A couple of weeks ago, I had a late night with my amazing team in Uganda. After I put my 8-year-old son to bed under a hot and sticky bed net on his first full day in Africa, we consumed more than our fair share of Nile Specials, which we consider the best local beer.
We had spent a good part of our first day organizing the school supplies that my son had raised money for at his school. Then we met with 50 orphans and vulnerable children who haven't been able to go to school because they don't own a pencil or a notebook. My son gave them each a package of supplies to get them started in the new school term. Throughout that week, we visited the schools we have built and delivered the learning materials we collected and hauled over from the States.
Photo by Vivian Glyck
Our newest team member, Tara Hixson, who completed her Peace Corps service in Thailand and has been a teacher for several years, was very moved by the linkages created by my son's school helping to raise money for schools a world away.
To begin with, my shy little guy had to really get out of his own skin to raise nearly $3000 in a short period of time -- he even had to be the "circle time" guest at the preschool class and pick up a jar of spare change from them. He was regaled with dozens of questions from curious little minds -- WAY out of his comfort zone.
More than one child at his school approached me, together with their parents, to give me change from their piggybank. The parents were so grateful to have the opportunity to share a broader worldview with their child in a real and tangible way.
The administration of the school is insisting that my son return with a full PowerPoint presentation so that the whole school can feel connected to the effort.
Photo by Vivian Glyck
Now, over in Uganda, the interconnectedness of children comes into full relief. They're not just getting school supplies, they're learning about what's happening on the other side of the world, creating lasting relationships through letters and drawings, and maybe Skype.
We're off to a running start with raising money for school supplies.

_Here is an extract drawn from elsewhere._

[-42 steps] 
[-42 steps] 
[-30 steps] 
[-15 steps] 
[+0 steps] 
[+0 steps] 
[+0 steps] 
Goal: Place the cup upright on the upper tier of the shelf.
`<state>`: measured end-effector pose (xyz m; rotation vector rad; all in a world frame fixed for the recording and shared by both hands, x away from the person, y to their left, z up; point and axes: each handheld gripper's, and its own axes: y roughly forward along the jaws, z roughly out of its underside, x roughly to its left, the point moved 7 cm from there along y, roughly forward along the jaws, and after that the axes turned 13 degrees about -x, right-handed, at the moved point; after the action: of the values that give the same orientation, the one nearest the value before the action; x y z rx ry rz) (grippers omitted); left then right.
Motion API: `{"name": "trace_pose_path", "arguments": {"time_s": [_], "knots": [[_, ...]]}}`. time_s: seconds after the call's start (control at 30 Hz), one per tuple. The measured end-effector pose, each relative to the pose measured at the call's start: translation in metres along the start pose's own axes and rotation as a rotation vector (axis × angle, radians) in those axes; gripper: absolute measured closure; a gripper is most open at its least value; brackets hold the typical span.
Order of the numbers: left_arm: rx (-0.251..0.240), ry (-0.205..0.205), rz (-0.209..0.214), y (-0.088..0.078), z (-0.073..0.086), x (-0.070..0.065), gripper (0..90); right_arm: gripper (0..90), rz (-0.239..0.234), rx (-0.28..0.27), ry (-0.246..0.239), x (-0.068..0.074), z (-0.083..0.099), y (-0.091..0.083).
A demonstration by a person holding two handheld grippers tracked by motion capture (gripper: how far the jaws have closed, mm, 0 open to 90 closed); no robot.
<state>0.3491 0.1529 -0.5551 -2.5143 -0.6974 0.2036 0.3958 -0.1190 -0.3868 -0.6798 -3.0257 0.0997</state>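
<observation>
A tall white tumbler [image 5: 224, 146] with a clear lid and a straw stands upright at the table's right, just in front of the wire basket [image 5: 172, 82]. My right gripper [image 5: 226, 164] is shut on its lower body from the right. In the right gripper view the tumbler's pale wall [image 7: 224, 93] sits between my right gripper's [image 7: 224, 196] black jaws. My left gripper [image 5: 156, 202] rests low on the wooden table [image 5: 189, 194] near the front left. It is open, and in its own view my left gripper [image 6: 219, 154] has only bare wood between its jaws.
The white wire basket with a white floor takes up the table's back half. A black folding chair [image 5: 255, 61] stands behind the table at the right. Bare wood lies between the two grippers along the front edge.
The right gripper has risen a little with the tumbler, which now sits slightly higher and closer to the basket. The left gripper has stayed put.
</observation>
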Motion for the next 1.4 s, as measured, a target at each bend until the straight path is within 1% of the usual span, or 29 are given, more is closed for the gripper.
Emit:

But we've just finished an assessment of the inventory of the government schools we've rebuilt and realized that some schools (entire schools) are functioning with just one or two textbooks!
I just can't put up with that -- we as an organization can't tolerate it -- and as a planet that depends on the mind expansion of each individual for our own survival, we must take advantage of the opportunity to help where we can. It will take only $50 per child or $3,000 per class to make a school fully functional for years to come. And we have 17 classrooms to supply. Imagine that -- for just $50, you could supply materials for a child, year, after year, after year. Please help us continue to make dreams come true for so many children. Just $50 will help children who don't even own a pencil today create a future of peace, independence, better health and understanding for themselves, their children and our world.